Friday, March 22, 2013

Rocky, Sports, and the Greater Good

David Schwartz, in his analysis of Mill’s Utilitarianism, links the distinction Mill made between higher and lower pleasures and contemporary sports. While this distinction, as Schwartz points out, was at first made to silence critics who wanted to place humans on the level of nothing but pleasure-seeking animalistic creatures, Mill’s distinction made it so that “a higher pleasure can never be duplicated through the simple aggregation of lower pleasures.”
            At first, this appears to lend that contemporary sports, or in the case of Rocky IV, boxing, are nothing but lower pleasures that are confined to brute physicality and the pleasures that come from those areas. This, however, is not true. Most sports, including boxing, require much mental stimulation and intellectual activities. Boxing is not just throwing punches at the other boxer repeatedly, but rather takes a long, arduous thought-out processes of planning a way to approach the match as well as strategizing a certain type of boxing against a specific opponent. In the case of Rocky, this was Ivan Drago, the physically superior Russian.
In order for sport to be considered a utilitarian good, there needs to be a way to combine the physical aspect with the higher pleasures of intellectual activity. Aside from the planning and process of the athletes themselves, the venue of sports can be seen as a good for spectator. Certain, as Schwartz points out, there is something more than just physically impressive when seeing professional and top-tier athletes perform. They can even be appreciated as aesthetically beautiful in two ways: as an act of beauty in nature, and as an act of cultural accomplishment. Certainly, this is the case in Rocky IV. First, in the terms of the sport being seen as an act of natural beauty, the two boxers physically, in their stature and appearance as well as movement, are aesthetically pleasing on their own but also, in their movement around the ring and interactions between the punches and breaks, can be appreciated like “the movement of a deer,” as Schwartz alludes to.
More prominent, in Rocky IV, however, is how it shows sports as an act of cultural accomplishment. Rocky IV, released in 1985, certainly is a piece of film directed to those who experienced the Cold War and negative feelings and fear towards Russia. Rocky IV not only prays on this view of the Soviets as the enemy, but puts Rocky against him playing the stereotypes up even more. Rocky trains in Russian territory but in a completely different manner than Drago.
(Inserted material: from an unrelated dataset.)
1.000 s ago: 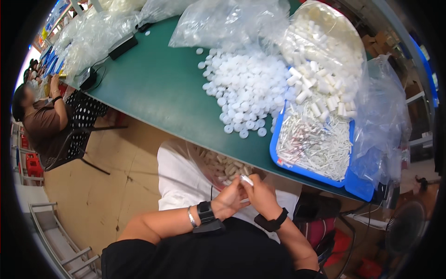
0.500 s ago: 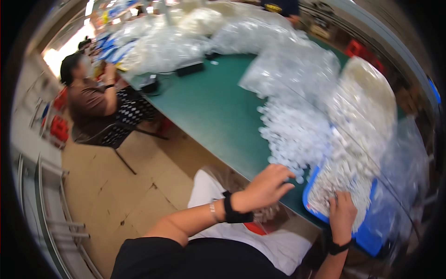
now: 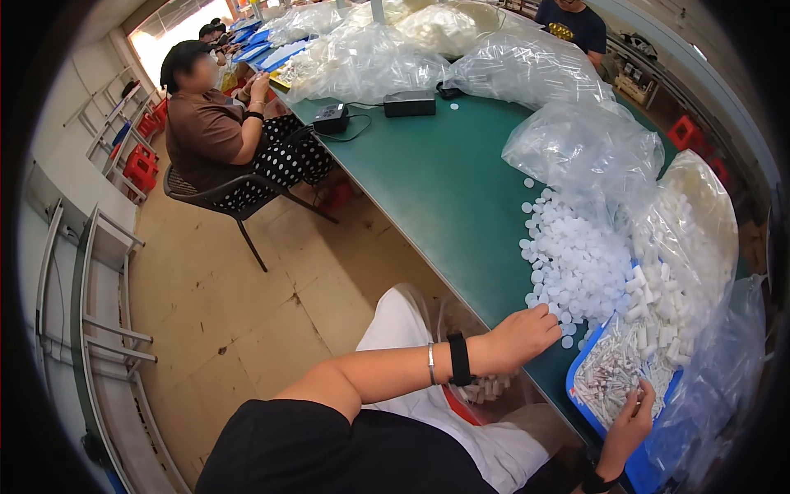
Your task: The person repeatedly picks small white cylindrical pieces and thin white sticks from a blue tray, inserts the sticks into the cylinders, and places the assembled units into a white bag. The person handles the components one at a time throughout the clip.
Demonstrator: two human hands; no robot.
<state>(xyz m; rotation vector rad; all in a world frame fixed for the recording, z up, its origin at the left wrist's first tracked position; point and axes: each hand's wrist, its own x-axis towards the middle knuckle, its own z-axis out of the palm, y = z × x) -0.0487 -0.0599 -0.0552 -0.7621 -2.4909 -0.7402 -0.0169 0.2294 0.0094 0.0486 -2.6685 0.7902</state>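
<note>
My left hand reaches over the table edge to the near side of a pile of small translucent white discs. Its fingers are bent and drawn together at the nearest discs; whatever they may hold is hidden. To the right, my right hand is at a blue tray heaped with thin white stick-like parts. Its thumb and fingers are bent close together among these parts, and what lies between them is too small to make out. Short white cylinders spill from a clear bag behind the tray.
Large clear plastic bags line the far side of the green table. A black box and a small corded device stand there too. One co-worker sits at the left; another person is across the table. More white cylinders lie near my lap.
The view has swung, so the scene sits further right. My left hand's thumb and fingers, apart before, have come together at the discs. My right hand stays at the tray.
</note>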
Rocky does all of his training through hard, physical labor performed in the wilderness and outdoors, whereas Drago is trained with high-tech equipment and a strict regiment imposed by his trainers who observe and design every aspect of his life. Throughout the film, this distinction between the honest, hard-working American and the physically superior, cold, and calculative (and possibly cheating) Soviet is prayed upon, and reaches a culmination at the end of the match, when Rocky defeats Drago. Not only is this a fairly thinly veiled allusion to the superiority of the United States over Russia, but even the Russians, throughout the match, switch their allegiance from the hero, Drago, to the American, after seeing him fight with such a hard-nosed, “blue-collar” type of attitude. Rocky IV, in this sense, portrays sport as an act of cultural accomplishment, which would be defeating and conquering the Soviets.
Sports also show a sense of cultural accomplishment on a more basic level. Simply put, they show the advances of one’s culture and its value’s through the rules set forth in the sport and how it is perceived by the people, such as baseball being “America’s Favorite Pasttime.” By achieving such a name, the sport is shown as being something that is revered by the people and holds a level of something more than just a physical game, but something that is culturally appreciated and valued at a higher level, as well as the knowledge and thought that is required to understand the game and watch it.
Sports then, through the view of Mill’s definition of Utility, can be seen as something greater than a mere physical contest and pleasure, but also as an aesthetically, intellectually, and culturally valued good.

1 comment:

  1. I most certainly agree with the idea that sports can be aesthetically appealing. In the context of the movie I think one of the most appealing moments was at the very beginning where Rocky and Apollo are having their solo match and the camera freezes as they throw the first punch. One thing that I wonder about is the idea that some of these sports, such as boxing, are truly intellectually engaging. For example, in the essay by Reid he describes baseball as an intellectual sport but it seems that it is only that way for the coach. All of the complexities he mentioned were those only done by the coach, who then tells players what to do. In the case of boxing I will say that decisions are primarily on the boxer but since it is a martial art, most of what is done is a systematic formula essentially. The boxers aren't so much thinking as they are reacting to certain scenarios with counter-measures. That being said, I would have to agree that many sports are lesser pleasures, or at least are not higher pleasures due to intellectual activity.